**What is required**
Leaving out every picture, copy the lines of the data exactly, from the first through the line containing "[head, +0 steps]".

**Material provided**
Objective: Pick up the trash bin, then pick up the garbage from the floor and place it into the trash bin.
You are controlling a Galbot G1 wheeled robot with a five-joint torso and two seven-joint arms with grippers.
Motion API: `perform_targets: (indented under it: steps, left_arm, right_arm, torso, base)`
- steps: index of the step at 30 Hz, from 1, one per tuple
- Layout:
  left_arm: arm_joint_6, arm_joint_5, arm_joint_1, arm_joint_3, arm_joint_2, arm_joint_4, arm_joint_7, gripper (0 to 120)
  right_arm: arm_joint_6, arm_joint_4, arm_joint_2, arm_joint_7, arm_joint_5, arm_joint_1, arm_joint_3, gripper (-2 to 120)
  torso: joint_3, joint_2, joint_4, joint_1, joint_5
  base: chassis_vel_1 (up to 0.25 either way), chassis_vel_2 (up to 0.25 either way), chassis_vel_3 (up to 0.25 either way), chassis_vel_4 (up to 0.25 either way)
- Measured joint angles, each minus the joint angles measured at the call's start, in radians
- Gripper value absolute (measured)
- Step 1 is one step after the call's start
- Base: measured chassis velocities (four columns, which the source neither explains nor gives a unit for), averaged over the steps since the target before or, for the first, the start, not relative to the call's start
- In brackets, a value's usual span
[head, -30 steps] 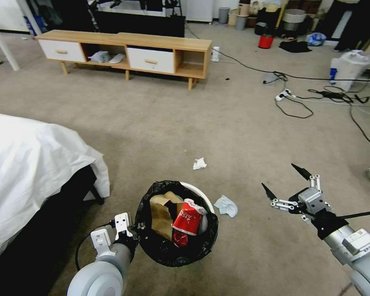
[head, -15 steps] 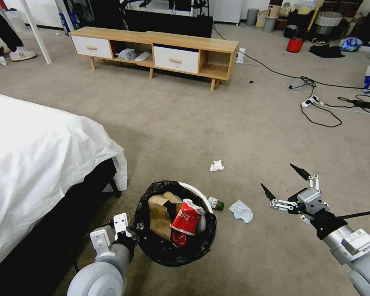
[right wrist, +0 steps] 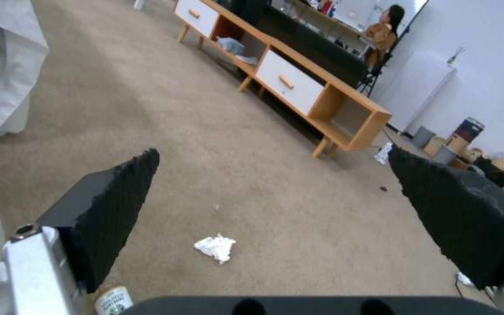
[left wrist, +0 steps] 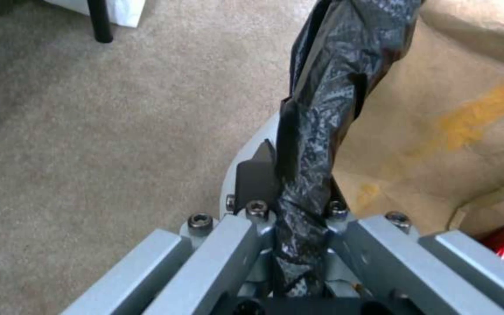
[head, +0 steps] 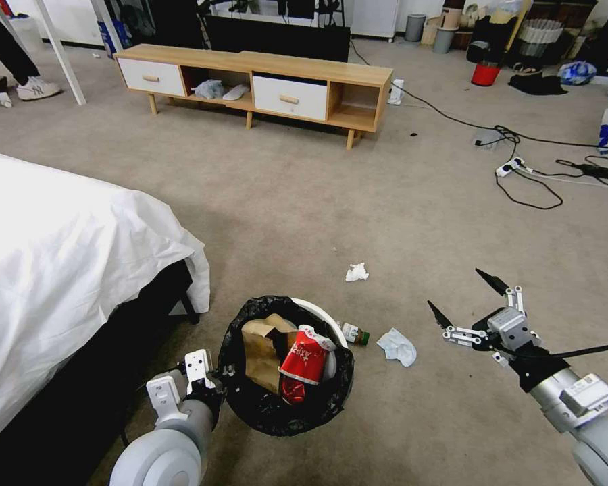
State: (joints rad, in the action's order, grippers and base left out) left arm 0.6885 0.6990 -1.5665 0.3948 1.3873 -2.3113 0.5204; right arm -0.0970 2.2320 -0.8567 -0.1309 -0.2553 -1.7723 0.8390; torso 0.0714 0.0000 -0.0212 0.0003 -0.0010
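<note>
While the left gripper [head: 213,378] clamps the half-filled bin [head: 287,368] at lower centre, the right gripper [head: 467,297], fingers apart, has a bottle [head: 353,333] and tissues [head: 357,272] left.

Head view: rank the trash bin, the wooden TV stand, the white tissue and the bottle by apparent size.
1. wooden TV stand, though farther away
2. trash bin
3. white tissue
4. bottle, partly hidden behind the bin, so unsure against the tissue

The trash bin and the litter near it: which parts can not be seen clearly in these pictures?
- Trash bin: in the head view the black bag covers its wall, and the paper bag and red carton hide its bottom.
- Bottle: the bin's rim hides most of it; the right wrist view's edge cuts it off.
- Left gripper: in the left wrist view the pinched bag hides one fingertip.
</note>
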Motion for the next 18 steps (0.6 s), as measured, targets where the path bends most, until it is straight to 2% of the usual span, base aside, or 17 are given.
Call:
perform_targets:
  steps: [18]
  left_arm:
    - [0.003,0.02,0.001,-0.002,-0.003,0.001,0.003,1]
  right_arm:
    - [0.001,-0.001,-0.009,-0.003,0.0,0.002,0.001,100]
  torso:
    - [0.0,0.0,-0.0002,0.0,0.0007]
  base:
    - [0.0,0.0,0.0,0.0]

**Answer space**
Objective: Pick up the trash bin, then pick up the garbage from the floor and place it into the trash bin.
You are controlling a Galbot G1 wheeled robot with a five-joint torso and two seven-joint arms with grippers.
Motion API: `perform_targets: (indented under it: steps, left_arm, right_arm, torso, base)`
- steps: index of the step at 30 Hz, from 1, one per tuple
- Layout:
  left_arm: arm_joint_6, arm_joint_5, arm_joint_1, arm_joint_3, arm_joint_2, arm_joint_4, arm_joint_7, gripper (0 to 120)
  right_arm: arm_joint_6, arm_joint_4, arm_joint_2, arm_joint_7, arm_joint_5, arm_joint_1, arm_joint_3, gripper (-2 to 120)
  torso: joint_3, joint_2, joint_4, joint_1, joint_5
  base: chassis_vel_1 (up to 0.25 either way), chassis_vel_2 (up to 0.25 either way), chassis_vel_3 (up to 0.25 either way), chassis_vel_4 (up to 0.25 either way)
- Measured joint angles, each minus the joint angles measured at the call's start, in radians
- Gripper value absolute (measured)
- Step 1 is one step after the call's start
- Base: measured chassis velocities (four columns, which the source neither explains nor gives a unit for), averaged over the steps since the target before or, for the first, the start, not relative to the call's start
- In brackets, a value's usual span
[head, -30 steps] 
[head, -15 steps] 
[right wrist, +0 steps] 
[left wrist, +0 steps] 
[head, +0 steps] 

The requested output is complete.